Dalam Perpres 44/2016 ini disebutkan bahwa besaran investasi modal asing yang diperbolehkan di sektor angkutan moda udara niaga berjadwal dalam negeri maksimal sebesar 49 persen. Dengan kata lain, maskapai asing yang ingin melayani rute penerbangan domestik harus menggandeng pemilik modal nasional dan porsi kepemilikan pemodal nasional harus lebih besar dari keseluruhan pemilik modal asing (single majority).
Aturan pembatasan modal asing ini sempat dikritik oleh pemilik Air Asia, Tony Fernandes. Aturan ini dinilainya menyulitkan investor asing yang ingin membawa modal besar guna memajukan kinerja maskapai yang dimiliki.
Selain dihadang aturan DNI, dalam industri penerbangan juga ada yang namanya asas cabotage yang disepakati dunia dan tertulis dalam Pasal 7 Konvensi Chicago tahun 1994. Pasal tersebut menetapkan bahwa setiap negara mempunyai hak untuk menolak memberikan izin kepada suatu pesawat udara milik negara lain, yang bermaksud mengambil penumpang, pos, dan kargo dengan mendapat bayaran atau sewa di wilayahnya.
Alhasil asas cabotage telah diterapkan secara internasional di seluruh negara pada industri penerbangan. Dengan adanya asas cabotage ini maskapai asing tidak dapat begitu saja melayani rute domestik di Indonesia. Berbeda dengan penerbangan rute internasional yang dapat bebas dilakoni maskapai asing, seperti yang tertuang dalam Freedoms of The Air.

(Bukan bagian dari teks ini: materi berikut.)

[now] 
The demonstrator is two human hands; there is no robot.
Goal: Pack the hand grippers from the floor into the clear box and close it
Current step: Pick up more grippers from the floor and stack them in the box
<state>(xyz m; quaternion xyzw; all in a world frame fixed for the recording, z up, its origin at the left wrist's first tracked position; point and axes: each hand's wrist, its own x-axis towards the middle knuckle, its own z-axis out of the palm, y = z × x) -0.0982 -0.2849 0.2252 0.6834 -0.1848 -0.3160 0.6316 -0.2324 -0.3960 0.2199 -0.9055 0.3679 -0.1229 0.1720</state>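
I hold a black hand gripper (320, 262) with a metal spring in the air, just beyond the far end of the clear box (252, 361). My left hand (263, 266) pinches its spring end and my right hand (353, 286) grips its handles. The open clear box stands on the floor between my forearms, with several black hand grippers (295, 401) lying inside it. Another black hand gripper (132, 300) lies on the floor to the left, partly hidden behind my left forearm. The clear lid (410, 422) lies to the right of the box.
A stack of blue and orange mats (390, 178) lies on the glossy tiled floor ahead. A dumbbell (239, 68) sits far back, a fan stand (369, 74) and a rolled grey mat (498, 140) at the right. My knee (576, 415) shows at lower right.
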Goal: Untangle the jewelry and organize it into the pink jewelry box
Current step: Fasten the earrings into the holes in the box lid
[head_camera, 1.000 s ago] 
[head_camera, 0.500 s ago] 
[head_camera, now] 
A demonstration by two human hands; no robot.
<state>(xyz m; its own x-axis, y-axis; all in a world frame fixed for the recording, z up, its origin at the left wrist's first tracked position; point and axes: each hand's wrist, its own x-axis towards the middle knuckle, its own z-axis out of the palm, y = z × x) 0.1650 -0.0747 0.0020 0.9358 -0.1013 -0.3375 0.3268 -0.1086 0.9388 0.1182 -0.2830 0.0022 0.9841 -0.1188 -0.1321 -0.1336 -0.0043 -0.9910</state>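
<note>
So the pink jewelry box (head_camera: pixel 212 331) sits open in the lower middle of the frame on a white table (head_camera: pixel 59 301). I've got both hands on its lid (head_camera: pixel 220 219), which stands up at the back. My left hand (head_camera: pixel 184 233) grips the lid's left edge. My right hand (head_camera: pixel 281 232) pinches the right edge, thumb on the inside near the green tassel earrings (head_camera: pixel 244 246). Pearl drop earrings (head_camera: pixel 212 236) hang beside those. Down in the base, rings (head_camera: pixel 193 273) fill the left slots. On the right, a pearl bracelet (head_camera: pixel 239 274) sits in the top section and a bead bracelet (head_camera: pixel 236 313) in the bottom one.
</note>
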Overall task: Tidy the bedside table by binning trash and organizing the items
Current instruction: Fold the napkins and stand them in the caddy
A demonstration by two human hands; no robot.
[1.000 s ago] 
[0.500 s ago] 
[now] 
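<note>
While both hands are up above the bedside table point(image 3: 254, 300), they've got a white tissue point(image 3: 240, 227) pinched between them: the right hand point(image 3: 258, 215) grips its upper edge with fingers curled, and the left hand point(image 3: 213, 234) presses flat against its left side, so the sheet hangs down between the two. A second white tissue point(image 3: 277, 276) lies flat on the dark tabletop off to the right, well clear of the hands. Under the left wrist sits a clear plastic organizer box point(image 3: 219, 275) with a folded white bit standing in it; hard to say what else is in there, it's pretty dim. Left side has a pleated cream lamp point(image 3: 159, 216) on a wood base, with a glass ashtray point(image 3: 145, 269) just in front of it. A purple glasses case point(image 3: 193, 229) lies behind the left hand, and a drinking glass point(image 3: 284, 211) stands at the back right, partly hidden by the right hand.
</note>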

Jika kehadiran maskapai asing diharapkan mampu mendongkrak persaingan dan membuat maskapai domestik mau menurunkan harga jual tiketnya, maka pemerintah harus bersedia mengubah aturan mengenai porsi kepemilikan asing. Jika aturan tersebut tak diubah, maka akan sulit untuk bisa menarik maskapai asing agar mau melayani rute domestik.
Jika akhirnya pemerintah bersedia mengubah aturan porsi kepemilikan asing di industri penerbangan, maka hal tersebut menjadi alarm bagi Garuda Indonesia Group dan Lion Grup agar menyiapkan diri menghadapi kompetisi bisnis yang ketat.